#### [Work instructions]
Line by line, output the data that follows exactly as written.

[Dataset records — start]

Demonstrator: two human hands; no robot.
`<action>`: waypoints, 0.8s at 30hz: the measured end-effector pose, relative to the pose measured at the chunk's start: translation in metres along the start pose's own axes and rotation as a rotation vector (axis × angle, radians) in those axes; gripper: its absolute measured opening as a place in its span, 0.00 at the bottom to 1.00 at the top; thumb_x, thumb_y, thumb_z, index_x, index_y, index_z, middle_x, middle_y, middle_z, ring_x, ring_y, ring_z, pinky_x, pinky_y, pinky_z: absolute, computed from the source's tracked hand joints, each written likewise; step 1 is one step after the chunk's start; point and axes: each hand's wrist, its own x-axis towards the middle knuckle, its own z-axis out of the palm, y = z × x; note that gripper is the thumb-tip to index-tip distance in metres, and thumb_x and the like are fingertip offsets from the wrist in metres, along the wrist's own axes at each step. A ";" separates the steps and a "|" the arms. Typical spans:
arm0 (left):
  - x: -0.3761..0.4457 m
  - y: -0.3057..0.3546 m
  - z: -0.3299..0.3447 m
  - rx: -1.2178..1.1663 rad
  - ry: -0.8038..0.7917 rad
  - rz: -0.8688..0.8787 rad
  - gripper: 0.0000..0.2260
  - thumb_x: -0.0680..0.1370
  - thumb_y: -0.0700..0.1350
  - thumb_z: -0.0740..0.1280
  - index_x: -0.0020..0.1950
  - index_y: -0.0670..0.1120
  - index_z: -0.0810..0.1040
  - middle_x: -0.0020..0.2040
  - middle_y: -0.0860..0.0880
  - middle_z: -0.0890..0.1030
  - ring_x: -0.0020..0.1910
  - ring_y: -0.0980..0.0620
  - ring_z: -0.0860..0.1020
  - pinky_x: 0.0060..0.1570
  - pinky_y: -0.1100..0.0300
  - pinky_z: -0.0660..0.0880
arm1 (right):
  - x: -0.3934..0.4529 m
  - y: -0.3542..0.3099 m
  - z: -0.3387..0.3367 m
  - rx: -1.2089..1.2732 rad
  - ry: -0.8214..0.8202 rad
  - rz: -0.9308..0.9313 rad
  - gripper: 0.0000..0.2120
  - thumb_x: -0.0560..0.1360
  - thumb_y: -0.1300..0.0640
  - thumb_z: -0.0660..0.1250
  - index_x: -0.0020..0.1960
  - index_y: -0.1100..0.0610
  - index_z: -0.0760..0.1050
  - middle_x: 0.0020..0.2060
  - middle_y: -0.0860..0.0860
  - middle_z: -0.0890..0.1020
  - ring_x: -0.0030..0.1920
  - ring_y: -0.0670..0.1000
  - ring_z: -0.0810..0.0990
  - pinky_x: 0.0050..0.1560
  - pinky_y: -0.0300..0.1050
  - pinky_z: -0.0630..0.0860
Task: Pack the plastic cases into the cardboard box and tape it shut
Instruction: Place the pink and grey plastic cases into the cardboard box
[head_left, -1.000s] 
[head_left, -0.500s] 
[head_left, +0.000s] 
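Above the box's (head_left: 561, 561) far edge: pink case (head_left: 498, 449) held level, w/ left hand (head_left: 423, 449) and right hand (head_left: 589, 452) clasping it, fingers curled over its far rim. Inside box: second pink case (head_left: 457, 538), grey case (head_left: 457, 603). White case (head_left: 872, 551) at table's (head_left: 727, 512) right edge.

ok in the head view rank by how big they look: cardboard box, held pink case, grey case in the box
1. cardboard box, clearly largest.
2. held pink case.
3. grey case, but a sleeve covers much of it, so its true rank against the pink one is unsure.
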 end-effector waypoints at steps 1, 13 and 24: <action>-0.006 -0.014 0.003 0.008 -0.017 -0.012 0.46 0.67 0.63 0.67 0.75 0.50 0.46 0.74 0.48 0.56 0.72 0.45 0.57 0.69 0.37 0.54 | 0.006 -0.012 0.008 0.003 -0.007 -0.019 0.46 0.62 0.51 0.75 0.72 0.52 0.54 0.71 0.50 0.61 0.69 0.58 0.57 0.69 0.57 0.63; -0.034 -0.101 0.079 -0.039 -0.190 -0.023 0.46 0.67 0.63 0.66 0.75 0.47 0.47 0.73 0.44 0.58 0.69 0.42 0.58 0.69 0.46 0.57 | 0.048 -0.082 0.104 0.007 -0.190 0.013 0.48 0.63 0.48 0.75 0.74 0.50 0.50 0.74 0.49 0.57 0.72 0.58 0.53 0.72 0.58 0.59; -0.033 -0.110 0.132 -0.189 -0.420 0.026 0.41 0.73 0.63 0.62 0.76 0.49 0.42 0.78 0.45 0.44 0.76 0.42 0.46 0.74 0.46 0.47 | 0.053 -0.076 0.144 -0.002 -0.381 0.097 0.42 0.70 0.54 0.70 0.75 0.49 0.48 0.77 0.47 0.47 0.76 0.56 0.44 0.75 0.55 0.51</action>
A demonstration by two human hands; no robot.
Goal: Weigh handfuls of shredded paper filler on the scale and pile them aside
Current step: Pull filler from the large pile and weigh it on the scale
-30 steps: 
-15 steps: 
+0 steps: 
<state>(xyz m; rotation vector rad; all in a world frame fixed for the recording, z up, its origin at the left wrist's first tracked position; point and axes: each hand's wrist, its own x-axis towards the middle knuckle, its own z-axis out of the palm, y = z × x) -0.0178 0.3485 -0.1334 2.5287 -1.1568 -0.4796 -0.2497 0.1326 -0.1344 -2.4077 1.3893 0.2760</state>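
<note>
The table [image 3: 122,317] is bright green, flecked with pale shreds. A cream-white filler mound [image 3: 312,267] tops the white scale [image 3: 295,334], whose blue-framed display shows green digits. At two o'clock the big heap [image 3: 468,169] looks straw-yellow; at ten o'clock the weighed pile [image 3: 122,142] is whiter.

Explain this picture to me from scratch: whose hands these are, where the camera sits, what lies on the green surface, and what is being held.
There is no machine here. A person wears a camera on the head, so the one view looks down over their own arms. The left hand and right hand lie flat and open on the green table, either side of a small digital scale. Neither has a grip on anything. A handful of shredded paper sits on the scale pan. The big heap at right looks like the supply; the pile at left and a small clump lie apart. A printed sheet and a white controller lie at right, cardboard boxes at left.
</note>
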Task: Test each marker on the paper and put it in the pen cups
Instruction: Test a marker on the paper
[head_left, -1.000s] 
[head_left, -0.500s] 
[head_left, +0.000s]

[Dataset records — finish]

#### [Solution for this task]
Demonstrator: two human hands; no robot.
`<action>`: waypoints, 0.8s at 30hz: the measured end-effector pose, relative to the pose measured at the chunk's start: translation in metres along the start pose's own axes and rotation as a rotation vector (axis × angle, radians) in those axes; gripper: its absolute measured opening as a place in its span, 0.00 at the bottom to 1.00 at the top; thumb_x, thumb_y, thumb_z, index_x, index_y, index_z, middle_x, middle_y, middle_z, ring_x, ring_y, ring_z, pinky_x, pinky_y, pinky_z: absolute, computed from the source's tracked hand joints, each written likewise; step 1 is one step after the chunk's start; point and axes: each hand's wrist, its own x-axis towards the middle knuckle, its own z-axis out of the palm, y = z × x; note that gripper is the thumb-tip to index-tip distance in metres, and thumb_x and the like are fingertip offsets from the wrist in metres, along the wrist's own axes at each step. A ";" separates the steps and a "|" the arms. Typical spans:
arm0 (left):
  - x: -0.3761..0.4457 m
  - y: -0.3057..0.3546 m
  - z: -0.3299..0.3447 m
  - rx: -1.2178..1.1663 rad
  - ry: -0.8038..0.7917 rad
  - rz: -0.8688..0.8787 rad
  - gripper: 0.0000..0.2260
  - thumb_x: -0.0680..0.1370
  - thumb_y: -0.0700..0.1350
  - thumb_z: -0.0740..0.1280
  - index_x: -0.0020..0.1950
  - index_y: -0.0670..0.1120
  - index_z: -0.0810..0.1040
  - middle_x: -0.0020..0.2040
  - middle_y: -0.0860..0.0880
  - middle_z: -0.0890..0.1030
  - ring_x: -0.0020..0.1910
  - ring_y: -0.0980..0.0620
  - ring_z: -0.0860..0.1020
  - pinky_x: 0.0060..0.1570
  - pinky_y: -0.1100..0.0300
  - pinky_z: -0.0660..0.0880
arm1 (right):
  - x: -0.3934..0.4529 m
  - y: -0.3542..0.3099 m
  - z: -0.3387..0.3367 m
  - rx: -1.2089..1.2732 rad
  - ry: -0.8214..0.8202 rad
  - rz: -0.9308..0.9313 rad
  - gripper: 0.0000..0.2120
  - thumb_x: -0.0560..0.1360
  - thumb_y: -0.1300..0.0640
  - thumb_z: -0.0660..0.1250
  - index_x: -0.0020..0.1960
  - index_y: -0.1100..0.0610
  - index_z: -0.0760..0.1050
  - middle_x: 0.0020..0.2060
  - middle_y: -0.0860..0.0860
  - middle_z: -0.0890..0.1020
  - ring_x: -0.0030..0.1920
  - ring_y: -0.0670..0.1000
  - ring_z: -0.0810..0.0990
  - pinky_x: 0.0050..0.1560
  - pinky_y: -0.0300..0.1050
  - pinky_z: -0.0630..0.0860
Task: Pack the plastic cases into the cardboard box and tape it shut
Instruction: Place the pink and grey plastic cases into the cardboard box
[head_left, -1.000s] 
[head_left, -0.500s] 
[head_left, +0.000s] 
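Above the box's (head_left: 561, 561) far edge: pink case (head_left: 498, 449) held level, w/ left hand (head_left: 423, 449) and right hand (head_left: 589, 452) clasping it, fingers curled over its far rim. Inside box: second pink case (head_left: 457, 538), grey case (head_left: 457, 603). White case (head_left: 872, 551) at table's (head_left: 727, 512) right edge.

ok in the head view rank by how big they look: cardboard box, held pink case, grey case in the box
1. cardboard box, clearly largest.
2. held pink case.
3. grey case, but a sleeve covers much of it, so its true rank against the pink one is unsure.
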 end-effector waypoints at steps 1, 13 and 24: <action>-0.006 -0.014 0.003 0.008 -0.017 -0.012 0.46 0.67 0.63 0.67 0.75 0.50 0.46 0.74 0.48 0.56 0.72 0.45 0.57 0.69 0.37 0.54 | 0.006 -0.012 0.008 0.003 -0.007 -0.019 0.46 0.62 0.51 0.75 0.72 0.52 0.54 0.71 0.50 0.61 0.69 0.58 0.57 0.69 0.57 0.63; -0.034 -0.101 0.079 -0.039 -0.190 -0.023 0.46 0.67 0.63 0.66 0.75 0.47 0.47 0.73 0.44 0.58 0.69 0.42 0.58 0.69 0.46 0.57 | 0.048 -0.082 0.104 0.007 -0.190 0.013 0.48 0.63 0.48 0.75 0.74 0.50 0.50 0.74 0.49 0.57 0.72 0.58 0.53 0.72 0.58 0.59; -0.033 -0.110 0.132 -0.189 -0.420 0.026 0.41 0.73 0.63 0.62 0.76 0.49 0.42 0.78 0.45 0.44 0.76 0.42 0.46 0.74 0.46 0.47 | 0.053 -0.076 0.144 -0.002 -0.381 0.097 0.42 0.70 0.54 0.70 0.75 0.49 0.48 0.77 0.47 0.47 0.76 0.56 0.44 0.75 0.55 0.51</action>
A demonstration by two human hands; no robot.
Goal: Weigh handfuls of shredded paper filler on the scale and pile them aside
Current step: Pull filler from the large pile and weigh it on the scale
-30 steps: 
-15 steps: 
+0 steps: 
<state>(xyz m; rotation vector rad; all in a world frame fixed for the recording, z up, its origin at the left wrist's first tracked position; point and axes: each hand's wrist, its own x-axis towards the middle knuckle, its own z-axis out of the palm, y = z × x) -0.0178 0.3485 -0.1334 2.5287 -1.1568 -0.4796 -0.2497 0.1326 -0.1344 -2.4077 1.3893 0.2760</state>
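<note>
The table [image 3: 122,317] is bright green, flecked with pale shreds. A cream-white filler mound [image 3: 312,267] tops the white scale [image 3: 295,334], whose blue-framed display shows green digits. At two o'clock the big heap [image 3: 468,169] looks straw-yellow; at ten o'clock the weighed pile [image 3: 122,142] is whiter.

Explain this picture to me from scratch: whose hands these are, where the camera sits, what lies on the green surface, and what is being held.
There is no machine here. A person wears a camera on the head, so the one view looks down over their own arms. The left hand and right hand lie flat and open on the green table, either side of a small digital scale. Neither has a grip on anything. A handful of shredded paper sits on the scale pan. The big heap at right looks like the supply; the pile at left and a small clump lie apart. A printed sheet and a white controller lie at right, cardboard boxes at left.
</note>
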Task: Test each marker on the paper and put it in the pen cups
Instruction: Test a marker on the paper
[head_left, -1.000s] 
[head_left, -0.500s] 
[head_left, +0.000s]

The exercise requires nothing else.